* **Instructions to follow**
Scan the listing below for the word "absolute", then copy each line that has it.

* **The data**
----------------------------------------
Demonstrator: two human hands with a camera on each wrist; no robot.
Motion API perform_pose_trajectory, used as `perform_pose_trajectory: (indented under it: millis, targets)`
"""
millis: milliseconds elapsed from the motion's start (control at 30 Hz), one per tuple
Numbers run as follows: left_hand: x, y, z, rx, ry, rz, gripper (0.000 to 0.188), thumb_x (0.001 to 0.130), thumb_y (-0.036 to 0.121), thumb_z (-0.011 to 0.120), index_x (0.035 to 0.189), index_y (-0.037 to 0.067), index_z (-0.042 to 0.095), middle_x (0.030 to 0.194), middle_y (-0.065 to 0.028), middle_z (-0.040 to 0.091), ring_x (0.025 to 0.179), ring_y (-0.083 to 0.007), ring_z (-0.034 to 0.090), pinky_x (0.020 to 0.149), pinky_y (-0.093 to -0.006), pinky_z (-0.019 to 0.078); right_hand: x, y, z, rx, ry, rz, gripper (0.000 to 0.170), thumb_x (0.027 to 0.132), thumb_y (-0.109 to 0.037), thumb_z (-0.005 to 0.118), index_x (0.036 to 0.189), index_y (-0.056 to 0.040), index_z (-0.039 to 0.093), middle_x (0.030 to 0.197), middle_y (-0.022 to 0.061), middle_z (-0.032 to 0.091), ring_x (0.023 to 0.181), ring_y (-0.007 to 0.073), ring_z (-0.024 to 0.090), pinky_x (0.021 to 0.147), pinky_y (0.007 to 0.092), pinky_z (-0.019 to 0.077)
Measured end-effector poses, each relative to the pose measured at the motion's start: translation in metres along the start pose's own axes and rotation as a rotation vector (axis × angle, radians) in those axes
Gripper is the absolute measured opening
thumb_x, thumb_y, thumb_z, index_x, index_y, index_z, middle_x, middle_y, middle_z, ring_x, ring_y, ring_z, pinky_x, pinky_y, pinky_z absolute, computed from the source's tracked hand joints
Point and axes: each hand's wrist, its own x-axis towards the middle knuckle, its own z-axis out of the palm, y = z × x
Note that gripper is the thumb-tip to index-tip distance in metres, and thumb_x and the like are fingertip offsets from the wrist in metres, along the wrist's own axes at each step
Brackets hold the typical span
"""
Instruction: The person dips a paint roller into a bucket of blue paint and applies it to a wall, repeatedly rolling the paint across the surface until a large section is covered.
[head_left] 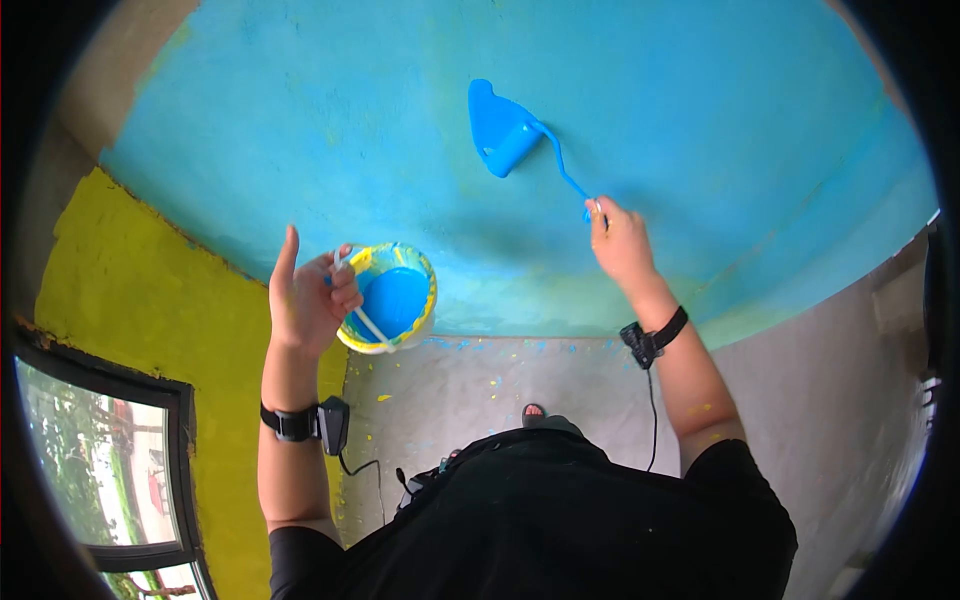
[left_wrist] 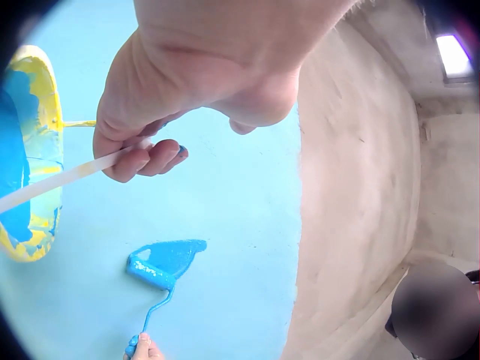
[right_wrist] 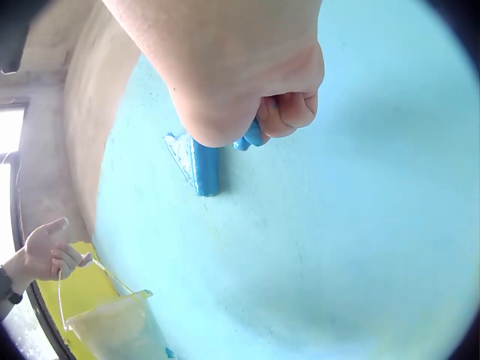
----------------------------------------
* **Response area**
Gripper is the absolute measured opening
thumb_x, thumb_y, thumb_z, index_x, index_y, index_z, middle_x, middle_y, middle_z, ring_x, ring_y, ring_z, pinky_x, pinky_y, pinky_z absolute, computed from the source's tracked hand joints

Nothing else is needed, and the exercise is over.